*EXERCISE REQUIREMENTS:*
Counting only lines that contain "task", state the total found in the material below. Add nothing else.

*DATASET RECORDS:*
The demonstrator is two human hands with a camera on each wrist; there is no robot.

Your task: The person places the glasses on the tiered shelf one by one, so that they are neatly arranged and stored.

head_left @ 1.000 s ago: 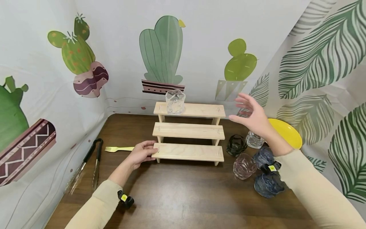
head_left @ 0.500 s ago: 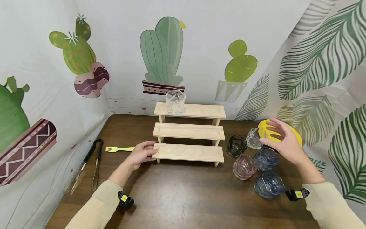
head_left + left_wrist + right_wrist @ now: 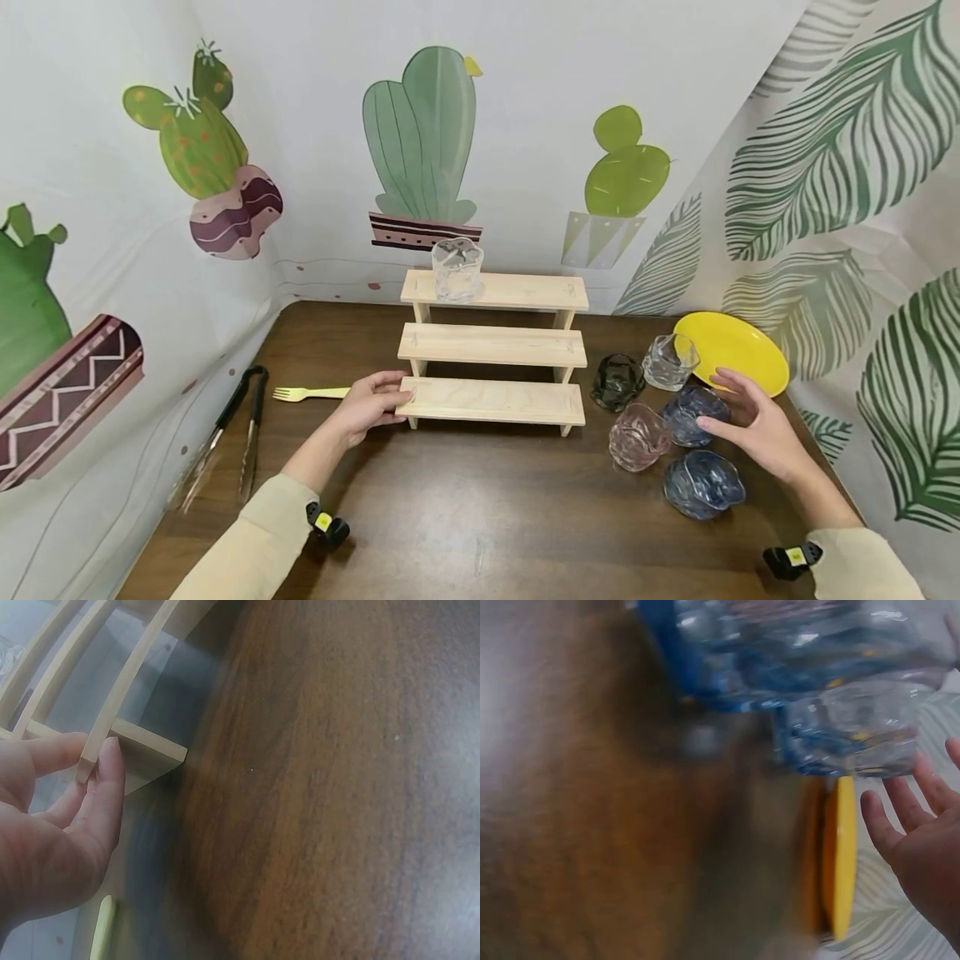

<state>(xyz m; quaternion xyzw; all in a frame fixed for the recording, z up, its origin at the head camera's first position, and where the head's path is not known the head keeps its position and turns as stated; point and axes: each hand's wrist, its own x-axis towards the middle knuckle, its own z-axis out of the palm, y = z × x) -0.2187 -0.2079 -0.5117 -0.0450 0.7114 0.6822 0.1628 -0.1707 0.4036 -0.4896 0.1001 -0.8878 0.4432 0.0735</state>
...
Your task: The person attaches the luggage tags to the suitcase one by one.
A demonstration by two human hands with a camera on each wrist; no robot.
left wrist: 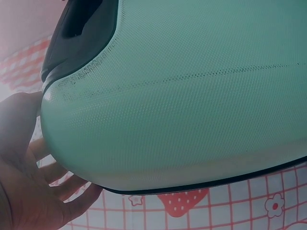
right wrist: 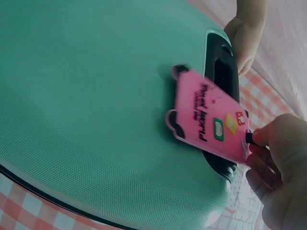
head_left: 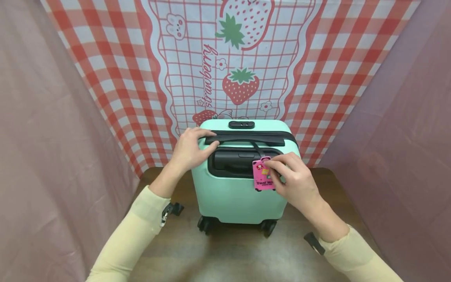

*WORKED SOLUTION:*
2